GOAL OF THE EXERCISE: From the entries provided below, copy each line that contains the word "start".

BEGIN

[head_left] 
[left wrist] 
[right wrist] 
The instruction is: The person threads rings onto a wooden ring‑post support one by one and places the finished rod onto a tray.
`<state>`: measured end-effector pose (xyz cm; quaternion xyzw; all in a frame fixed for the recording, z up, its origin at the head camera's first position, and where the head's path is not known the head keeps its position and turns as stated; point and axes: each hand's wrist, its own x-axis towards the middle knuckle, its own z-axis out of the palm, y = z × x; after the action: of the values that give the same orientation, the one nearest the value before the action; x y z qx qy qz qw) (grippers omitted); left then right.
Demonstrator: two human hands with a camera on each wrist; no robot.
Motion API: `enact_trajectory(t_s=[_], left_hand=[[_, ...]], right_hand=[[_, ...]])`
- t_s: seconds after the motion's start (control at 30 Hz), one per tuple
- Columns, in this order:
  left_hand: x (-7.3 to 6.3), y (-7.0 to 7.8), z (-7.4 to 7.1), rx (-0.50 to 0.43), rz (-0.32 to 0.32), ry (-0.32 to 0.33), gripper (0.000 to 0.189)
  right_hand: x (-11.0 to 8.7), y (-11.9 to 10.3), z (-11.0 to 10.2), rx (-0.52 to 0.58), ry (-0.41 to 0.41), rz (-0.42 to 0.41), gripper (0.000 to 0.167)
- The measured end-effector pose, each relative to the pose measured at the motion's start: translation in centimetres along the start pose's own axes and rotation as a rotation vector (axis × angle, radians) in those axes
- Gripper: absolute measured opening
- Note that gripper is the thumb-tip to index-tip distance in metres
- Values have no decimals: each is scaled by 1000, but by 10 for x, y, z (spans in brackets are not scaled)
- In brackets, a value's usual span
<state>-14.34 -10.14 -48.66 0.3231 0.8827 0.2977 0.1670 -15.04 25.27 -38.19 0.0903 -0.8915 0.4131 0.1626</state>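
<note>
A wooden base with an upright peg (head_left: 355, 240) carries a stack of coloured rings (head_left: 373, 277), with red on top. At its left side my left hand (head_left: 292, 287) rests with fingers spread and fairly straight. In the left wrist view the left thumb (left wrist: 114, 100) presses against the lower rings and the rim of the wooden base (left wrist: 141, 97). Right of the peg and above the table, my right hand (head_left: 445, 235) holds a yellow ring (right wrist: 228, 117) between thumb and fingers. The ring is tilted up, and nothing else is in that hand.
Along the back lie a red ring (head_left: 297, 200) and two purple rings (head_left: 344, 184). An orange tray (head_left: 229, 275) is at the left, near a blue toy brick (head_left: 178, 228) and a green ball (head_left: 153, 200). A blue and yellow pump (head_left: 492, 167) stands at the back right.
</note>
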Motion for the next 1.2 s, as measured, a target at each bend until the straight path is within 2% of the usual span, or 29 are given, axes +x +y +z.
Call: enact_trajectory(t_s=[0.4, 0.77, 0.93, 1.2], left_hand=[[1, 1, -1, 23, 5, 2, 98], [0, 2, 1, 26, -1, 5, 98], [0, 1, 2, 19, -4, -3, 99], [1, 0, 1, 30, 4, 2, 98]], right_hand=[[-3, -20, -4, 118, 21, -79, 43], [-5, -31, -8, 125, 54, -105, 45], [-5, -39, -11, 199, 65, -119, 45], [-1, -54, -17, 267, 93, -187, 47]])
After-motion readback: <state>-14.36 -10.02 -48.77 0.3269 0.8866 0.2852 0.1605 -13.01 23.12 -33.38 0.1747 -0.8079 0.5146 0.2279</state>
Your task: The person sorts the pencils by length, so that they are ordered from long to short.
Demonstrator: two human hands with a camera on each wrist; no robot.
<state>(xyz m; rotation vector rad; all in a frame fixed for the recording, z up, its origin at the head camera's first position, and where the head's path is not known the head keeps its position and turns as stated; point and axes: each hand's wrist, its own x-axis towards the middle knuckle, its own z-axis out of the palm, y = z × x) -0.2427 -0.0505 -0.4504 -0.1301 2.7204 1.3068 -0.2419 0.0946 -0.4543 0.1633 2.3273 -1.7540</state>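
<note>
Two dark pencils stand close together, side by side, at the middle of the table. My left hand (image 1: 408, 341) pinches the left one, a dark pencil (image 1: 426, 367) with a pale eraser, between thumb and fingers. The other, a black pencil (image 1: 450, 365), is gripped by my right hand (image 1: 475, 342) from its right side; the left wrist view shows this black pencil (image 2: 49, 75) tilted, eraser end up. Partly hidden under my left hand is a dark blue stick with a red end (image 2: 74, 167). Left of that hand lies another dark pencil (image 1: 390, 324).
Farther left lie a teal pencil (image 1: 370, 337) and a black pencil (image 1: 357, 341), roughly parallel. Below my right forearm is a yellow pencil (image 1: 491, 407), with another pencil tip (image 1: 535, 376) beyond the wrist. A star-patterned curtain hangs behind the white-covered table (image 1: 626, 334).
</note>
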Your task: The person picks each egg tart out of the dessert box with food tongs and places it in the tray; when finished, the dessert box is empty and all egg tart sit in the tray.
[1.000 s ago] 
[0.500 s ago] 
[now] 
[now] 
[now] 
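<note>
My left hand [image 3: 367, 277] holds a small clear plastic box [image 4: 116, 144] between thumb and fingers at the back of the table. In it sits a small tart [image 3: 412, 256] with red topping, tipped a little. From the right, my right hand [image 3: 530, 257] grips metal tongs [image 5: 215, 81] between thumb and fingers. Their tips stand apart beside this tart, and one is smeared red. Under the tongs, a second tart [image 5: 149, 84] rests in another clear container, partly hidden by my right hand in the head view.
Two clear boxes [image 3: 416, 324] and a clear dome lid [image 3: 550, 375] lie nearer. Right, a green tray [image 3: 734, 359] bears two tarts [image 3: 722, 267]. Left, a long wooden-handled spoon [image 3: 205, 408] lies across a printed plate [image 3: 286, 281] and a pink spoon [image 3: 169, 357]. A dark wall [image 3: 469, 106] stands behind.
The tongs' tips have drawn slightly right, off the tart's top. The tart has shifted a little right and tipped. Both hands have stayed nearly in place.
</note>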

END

SOLVED EXERCISE:
- t_s: seconds after the motion's start (control at 30 Hz), one per tuple
- The measured end-effector pose, each relative to the pose measured at the motion's start: translation in centimetres along the start pose's own axes and rotation as a rotation vector (axis × angle, radians) in those axes

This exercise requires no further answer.